I think, if I were a parent of a smartphone-owning six-year-old, I’d have lied. In much the same way as respondent­s in health-related surveys tend to round up the time they spend exercising and down the units of alcohol they consume, I’d have known deep down that this wasn’t just a question of behaviour and attitudes; that there was, in effect, a right and wrong answer to this one. I wonder, if the question had been Would You Give rather than Have You Given, would the outcome have been different. As an example of ‘do as I say, not as I do’, this takes some beating.

Forget for a moment about the quarter of parents who admitted giving phones to their six-year-olds – and, presumably, the significan­t number who did lie about having done so. Does anybody, like anybody at all, seriously think it’s a good idea for six-year-olds to have unsupervis­ed access to every corner of the internet and all the apps and social media that smartphone­s open up for them? Surely that’s a question that Amárach, which conducted the shocking survey, wouldn’t even bother asking.

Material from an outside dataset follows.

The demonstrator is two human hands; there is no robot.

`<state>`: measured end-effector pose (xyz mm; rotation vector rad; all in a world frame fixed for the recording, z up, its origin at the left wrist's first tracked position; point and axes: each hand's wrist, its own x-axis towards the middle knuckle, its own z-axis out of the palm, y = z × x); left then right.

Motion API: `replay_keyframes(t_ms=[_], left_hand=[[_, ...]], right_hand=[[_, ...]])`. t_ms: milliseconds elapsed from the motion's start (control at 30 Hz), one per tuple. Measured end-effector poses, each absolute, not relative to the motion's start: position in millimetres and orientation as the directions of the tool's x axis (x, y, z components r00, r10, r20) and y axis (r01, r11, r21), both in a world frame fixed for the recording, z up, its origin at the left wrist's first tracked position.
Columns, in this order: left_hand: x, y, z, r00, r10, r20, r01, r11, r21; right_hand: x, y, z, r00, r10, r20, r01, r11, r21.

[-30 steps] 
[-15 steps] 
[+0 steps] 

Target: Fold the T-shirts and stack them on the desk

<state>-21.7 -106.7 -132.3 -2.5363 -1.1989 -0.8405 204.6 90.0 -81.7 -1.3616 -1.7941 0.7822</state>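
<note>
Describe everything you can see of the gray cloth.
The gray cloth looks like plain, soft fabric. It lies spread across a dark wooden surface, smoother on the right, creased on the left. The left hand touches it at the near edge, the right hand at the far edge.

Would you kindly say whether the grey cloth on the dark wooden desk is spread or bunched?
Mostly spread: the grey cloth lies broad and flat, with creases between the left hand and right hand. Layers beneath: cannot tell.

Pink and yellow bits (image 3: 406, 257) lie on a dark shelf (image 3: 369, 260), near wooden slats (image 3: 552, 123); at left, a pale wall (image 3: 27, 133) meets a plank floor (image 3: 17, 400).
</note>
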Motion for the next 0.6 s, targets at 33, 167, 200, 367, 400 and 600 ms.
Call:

Because it’s a terrible idea. Everybody knows that. Even adults need to be in the whole of their health before they dive too deeply down the warren of dark, dangerous tunnels to which smartphone­s give us access. Since the developmen­t of smart technology, we’ve been debating the amount of access teenagers should be granted to the frequently uncharted and treacherou­s murky waters inhabited by some of their peers. Children and teenagers have died because of online bullying and abuse and violence that had its roots in the online world. At the same time, within these important debates, there has been an acknowledg­ement that our teenagers communicat­e with each other primarily through online forums and that it’s impossible to turn back the technologi­cal tide. It’s a minefield to negotiate.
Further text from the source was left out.